Input material START

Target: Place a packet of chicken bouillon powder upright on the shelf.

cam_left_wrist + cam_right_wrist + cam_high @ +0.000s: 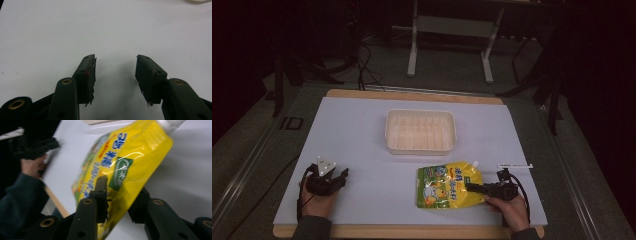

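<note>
In the high view, a white-covered surface (pixel 362 130) carries a pale, ribbed tray (pixel 420 131) at its middle, toward the far side. Nearer and to the right lies a yellow pouch (pixel 447 186) printed with a cartoon duck, its white spout (pixel 475 164) pointing to the far right. The right hand-held gripper (pixel 469 186) reaches in from the right, and its jaws are at the pouch's right edge. A thin white stick (pixel 515 166) lies just beyond that hand, near the right edge of the surface. The left hand-held gripper (pixel 343 176) rests on the near left part of the surface, well apart from the pouch and the tray.

In the left gripper view, the left hand-held gripper (pixel 115 72) has its jaws standing apart, with bare white surface (pixel 100 30) between them. Frayed tape shows on the inner faces of the pads (pixel 91 75). A sliver of the tray's rim (pixel 197 1) shows at the far right corner.

In the right gripper view, the right hand-held gripper (pixel 120 197) is clamped on the yellow pouch (pixel 125 165): one jaw lies over the printed face, the other under the back of it. The pouch is tilted, its near edge raised off the surface, its spout (pixel 170 123) pointing away. Farther off to the left, the person's other hand (pixel 31 166) holds the left hand-held gripper (pixel 53 143) at the edge of the surface.
</note>
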A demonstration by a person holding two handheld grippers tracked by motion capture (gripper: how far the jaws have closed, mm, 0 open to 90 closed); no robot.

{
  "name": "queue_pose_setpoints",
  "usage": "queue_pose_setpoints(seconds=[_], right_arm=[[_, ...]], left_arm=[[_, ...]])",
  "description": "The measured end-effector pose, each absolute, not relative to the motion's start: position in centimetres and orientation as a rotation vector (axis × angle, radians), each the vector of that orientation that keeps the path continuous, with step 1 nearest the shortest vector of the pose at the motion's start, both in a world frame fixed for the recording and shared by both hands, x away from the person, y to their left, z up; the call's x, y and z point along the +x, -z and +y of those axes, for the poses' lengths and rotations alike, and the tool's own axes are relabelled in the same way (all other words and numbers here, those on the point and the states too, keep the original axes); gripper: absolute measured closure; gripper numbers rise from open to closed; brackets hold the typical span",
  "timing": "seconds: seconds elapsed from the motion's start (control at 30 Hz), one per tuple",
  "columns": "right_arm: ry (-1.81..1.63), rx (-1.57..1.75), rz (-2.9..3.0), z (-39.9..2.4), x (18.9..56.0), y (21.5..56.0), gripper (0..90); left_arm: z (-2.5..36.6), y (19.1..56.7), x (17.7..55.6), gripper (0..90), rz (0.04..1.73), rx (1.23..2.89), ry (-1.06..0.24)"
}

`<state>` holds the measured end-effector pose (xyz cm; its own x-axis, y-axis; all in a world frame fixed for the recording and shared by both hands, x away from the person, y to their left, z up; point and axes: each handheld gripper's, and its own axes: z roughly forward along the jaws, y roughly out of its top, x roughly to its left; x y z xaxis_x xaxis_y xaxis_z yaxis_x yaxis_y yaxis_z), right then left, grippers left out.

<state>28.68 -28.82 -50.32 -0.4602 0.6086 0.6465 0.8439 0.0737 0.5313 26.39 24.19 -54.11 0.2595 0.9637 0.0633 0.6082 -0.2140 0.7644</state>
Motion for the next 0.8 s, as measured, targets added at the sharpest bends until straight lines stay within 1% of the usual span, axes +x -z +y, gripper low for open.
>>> queue_pose_setpoints(seconds=[0.17, 0.23, 0.3, 0.33, 0.37, 0.47, 0.63, 0.8], right_arm=[[1.32, -1.422, -2.102, -27.8, 28.8, 50.3, 72.0], [1.309, -1.418, -2.075, -27.6, 28.9, 50.2, 74.9], [1.317, -1.408, -2.033, -27.6, 28.9, 50.0, 79.7], [1.317, -1.408, -2.033, -27.6, 28.9, 50.0, 79.7], [1.338, -1.395, -2.013, -27.5, 28.9, 49.7, 84.0], [1.374, -1.365, -2.039, -27.1, 28.8, 49.2, 87.4], [1.437, -1.315, -2.128, -26.2, 28.4, 48.1, 89.2], [1.48, -1.263, -2.161, -25.8, 28.3, 47.7, 89.9]], left_arm=[[24.2, 54.1, 26.4, 50.0, 1.422, 1.913, -0.735], [24.2, 54.1, 26.4, 50.0, 1.422, 1.913, -0.735], [24.2, 54.1, 26.4, 50.0, 1.421, 1.914, -0.736], [24.2, 54.1, 26.4, 50.0, 1.421, 1.914, -0.736], [24.2, 54.1, 26.4, 50.0, 1.421, 1.914, -0.736], [24.2, 54.1, 26.4, 50.0, 1.42, 1.914, -0.738], [24.2, 54.1, 26.3, 50.0, 1.417, 1.912, -0.741], [24.2, 54.1, 26.3, 50.0, 1.414, 1.908, -0.744]])
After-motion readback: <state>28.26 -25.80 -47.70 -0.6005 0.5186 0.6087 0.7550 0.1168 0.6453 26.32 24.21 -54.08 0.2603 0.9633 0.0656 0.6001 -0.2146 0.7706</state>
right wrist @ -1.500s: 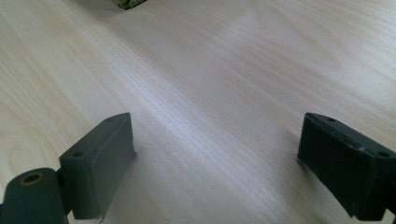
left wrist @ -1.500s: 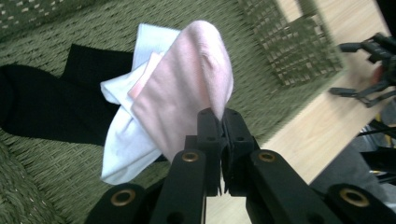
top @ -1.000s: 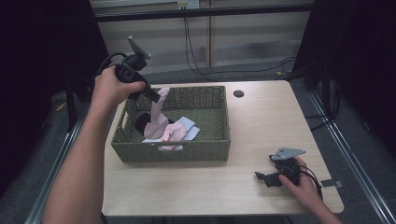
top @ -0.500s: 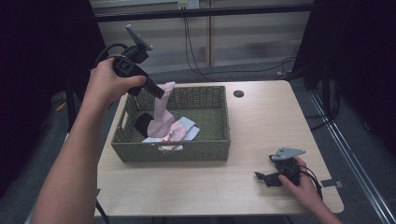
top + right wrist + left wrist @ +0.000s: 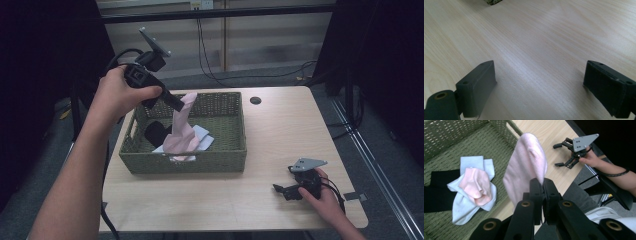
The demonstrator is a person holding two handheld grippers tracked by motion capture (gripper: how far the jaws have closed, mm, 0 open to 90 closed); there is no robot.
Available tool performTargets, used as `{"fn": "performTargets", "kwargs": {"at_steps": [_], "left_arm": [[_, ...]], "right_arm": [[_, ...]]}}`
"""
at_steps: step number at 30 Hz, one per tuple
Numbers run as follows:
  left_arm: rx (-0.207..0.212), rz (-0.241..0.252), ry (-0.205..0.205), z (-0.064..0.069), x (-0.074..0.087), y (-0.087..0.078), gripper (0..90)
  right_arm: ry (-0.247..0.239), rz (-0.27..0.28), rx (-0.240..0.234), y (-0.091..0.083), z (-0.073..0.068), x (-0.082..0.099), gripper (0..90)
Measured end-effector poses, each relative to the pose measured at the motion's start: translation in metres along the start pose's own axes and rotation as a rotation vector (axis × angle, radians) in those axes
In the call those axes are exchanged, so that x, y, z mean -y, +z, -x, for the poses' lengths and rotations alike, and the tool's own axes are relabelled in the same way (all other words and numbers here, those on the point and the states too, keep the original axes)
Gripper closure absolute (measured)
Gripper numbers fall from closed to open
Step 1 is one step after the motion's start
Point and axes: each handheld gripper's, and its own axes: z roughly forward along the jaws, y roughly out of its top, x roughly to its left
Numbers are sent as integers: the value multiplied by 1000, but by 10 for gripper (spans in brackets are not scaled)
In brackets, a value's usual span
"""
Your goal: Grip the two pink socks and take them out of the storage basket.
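L gripper (image 5: 176,103) clamped on top edge of pink sock (image 5: 181,131), held up over green basket (image 5: 227,155), lower end hanging near other socks (image 5: 472,190) (blue, pink, black). R gripper (image 5: 284,189) jaws apart, resting on table (image 5: 280,130). Risk: thin pinch at cloth edge, sock could slip back or snag the basket rim.

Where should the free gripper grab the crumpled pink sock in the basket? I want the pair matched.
Take the pink sock by its raised, bunched middle, coming straight down from above. It lies atop the pale blue sock, so a shallow pinch on that hump should lift it alone, and the basket walls block a sideways approach.
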Motion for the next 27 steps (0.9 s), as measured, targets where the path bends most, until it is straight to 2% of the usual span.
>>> {"fn": "performTargets", "kwargs": {"at_steps": [8,19,27], "left_arm": [[12,-5,19,9,3,2,872],[17,-23,22,13,11,10,871],[20,-33,20,12,20,21,869]], "right_arm": [[0,0,0,0,0,0,99],[0,0,0,0,0,0,99],[0,0,0,0,0,0,99]]}}
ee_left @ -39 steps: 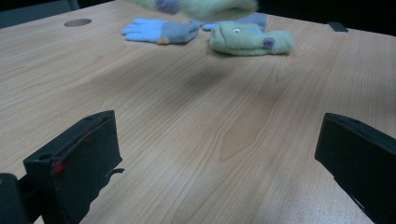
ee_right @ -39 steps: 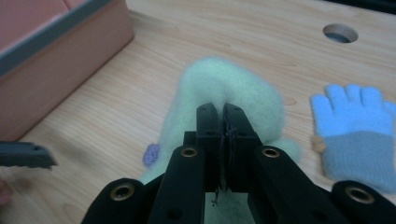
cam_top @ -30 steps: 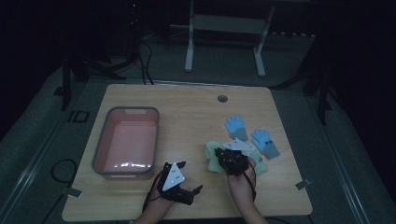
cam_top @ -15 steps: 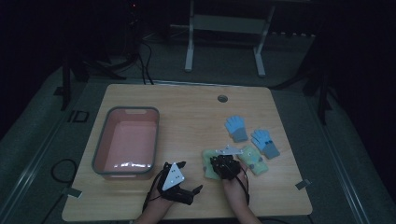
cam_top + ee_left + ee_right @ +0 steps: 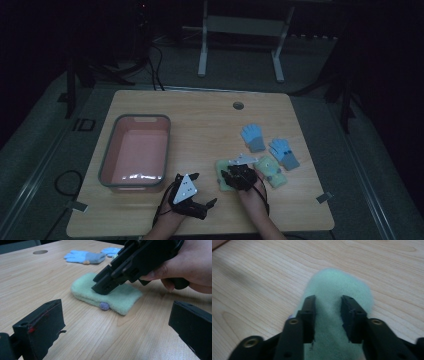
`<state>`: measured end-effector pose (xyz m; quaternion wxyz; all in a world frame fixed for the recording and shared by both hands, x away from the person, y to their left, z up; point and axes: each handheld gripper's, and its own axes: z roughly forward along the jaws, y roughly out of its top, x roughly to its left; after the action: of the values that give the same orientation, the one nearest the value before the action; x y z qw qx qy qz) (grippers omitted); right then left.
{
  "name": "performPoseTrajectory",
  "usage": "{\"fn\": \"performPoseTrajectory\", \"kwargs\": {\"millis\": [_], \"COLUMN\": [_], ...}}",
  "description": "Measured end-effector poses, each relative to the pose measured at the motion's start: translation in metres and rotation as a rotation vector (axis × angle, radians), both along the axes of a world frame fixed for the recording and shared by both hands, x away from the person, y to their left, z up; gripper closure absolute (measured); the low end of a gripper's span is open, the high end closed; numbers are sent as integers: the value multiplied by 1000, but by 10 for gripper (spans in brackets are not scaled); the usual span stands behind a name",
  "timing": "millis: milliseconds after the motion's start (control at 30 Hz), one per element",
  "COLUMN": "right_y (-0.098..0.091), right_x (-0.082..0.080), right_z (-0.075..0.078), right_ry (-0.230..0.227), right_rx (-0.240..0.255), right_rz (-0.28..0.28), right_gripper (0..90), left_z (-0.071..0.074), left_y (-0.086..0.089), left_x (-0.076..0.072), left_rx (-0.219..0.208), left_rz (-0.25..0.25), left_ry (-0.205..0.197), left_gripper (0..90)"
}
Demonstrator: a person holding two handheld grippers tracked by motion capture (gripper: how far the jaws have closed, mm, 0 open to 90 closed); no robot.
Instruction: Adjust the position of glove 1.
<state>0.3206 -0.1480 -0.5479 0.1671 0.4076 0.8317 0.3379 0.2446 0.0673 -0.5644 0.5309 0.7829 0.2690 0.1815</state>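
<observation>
- The green mitten (image 5: 106, 293) lies flat on the table (image 5: 200, 125), well right of the pink bin (image 5: 136, 150).
- The right gripper (image 5: 328, 307) tips down onto it; its jaws have just been opening and now stand part-open with the fabric loose between them, probably a release.
- The left gripper (image 5: 115, 327) waits wide and empty, nearer the bin.

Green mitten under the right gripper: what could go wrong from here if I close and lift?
The right gripper, jaws just opening, rests partly open on the flat green mitten; closing may pinch only the top layer of fleece, so it could slip out on lifting. The second green mitten lies close beside it and might drag along. The left gripper sits open, apart from the mitten, so nothing steadies it.
</observation>
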Motion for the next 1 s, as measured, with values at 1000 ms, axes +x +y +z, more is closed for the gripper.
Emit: {"fn": "performPoseTrajectory", "kwargs": {"millis": [1000], "right_y": [-77], "right_x": [13], "right_z": [59], "right_ry": [-74], "right_rx": [35], "right_rz": [151], "right_gripper": [567], "left_z": [0], "left_y": [0], "left_x": [0], "left_rx": [1], "left_rz": [1], "left_ry": [-1], "left_gripper": [2]}}
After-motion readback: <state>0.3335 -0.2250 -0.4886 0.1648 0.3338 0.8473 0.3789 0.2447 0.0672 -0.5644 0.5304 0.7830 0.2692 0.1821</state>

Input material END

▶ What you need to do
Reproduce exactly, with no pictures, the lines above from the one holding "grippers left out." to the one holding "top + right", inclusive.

▶ Your solution
`<state>` holds the measured end-effector pose (xyz cm; its own x-axis, y-axis; all in a world frame fixed for the recording and shared by both hands, x away from the person, y to their left, z up; point and axes: each handheld gripper's, and its own axes: z roughly forward along the jaws, y roughly out of its top, x roughly to its left; x y z xaxis_x xaxis_y xaxis_z yaxis_x yaxis_y yaxis_z), right then left, grippers left out.

<state>28.68 -28.82 -50.32 -0.4602 0.6086 0.6465 0.8439 0.0737 0.5313 26.39 24.19 -54.11 0.2595 0.9637 0.0633 0.6082 -0.2140 0.7644</state>
Motion for the next 0.8 s, as measured, targets added at the sharpest bends until straight lines stay within 1% of the usual span, axes +x -z +y, gripper low for open.
>>> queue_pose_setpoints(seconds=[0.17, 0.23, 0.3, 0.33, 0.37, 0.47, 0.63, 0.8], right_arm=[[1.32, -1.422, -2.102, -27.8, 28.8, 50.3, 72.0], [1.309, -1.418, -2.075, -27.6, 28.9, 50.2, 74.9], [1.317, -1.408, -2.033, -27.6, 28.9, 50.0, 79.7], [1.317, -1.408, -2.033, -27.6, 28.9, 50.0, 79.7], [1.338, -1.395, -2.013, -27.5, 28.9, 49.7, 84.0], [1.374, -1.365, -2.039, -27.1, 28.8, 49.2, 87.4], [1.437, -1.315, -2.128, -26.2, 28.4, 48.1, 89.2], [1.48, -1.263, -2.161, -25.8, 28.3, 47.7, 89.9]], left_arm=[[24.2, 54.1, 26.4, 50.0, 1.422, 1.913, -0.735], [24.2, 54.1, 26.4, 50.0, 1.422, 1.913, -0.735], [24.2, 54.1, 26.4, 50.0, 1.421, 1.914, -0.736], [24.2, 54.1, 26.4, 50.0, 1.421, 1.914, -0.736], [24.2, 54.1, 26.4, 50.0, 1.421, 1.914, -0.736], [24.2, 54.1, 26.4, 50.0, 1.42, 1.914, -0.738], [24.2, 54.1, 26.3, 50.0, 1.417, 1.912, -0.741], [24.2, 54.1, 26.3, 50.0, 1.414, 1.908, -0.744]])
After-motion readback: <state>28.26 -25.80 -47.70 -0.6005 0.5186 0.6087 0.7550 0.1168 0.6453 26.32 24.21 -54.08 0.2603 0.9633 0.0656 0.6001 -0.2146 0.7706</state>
right wrist @ -1.500s: 
left wrist @ -1.500s: 
top @ -1.000s: 
top @ -0.500s: 
top + right wrist + left wrist @ +0.000s: 

The exercise asks for nothing further.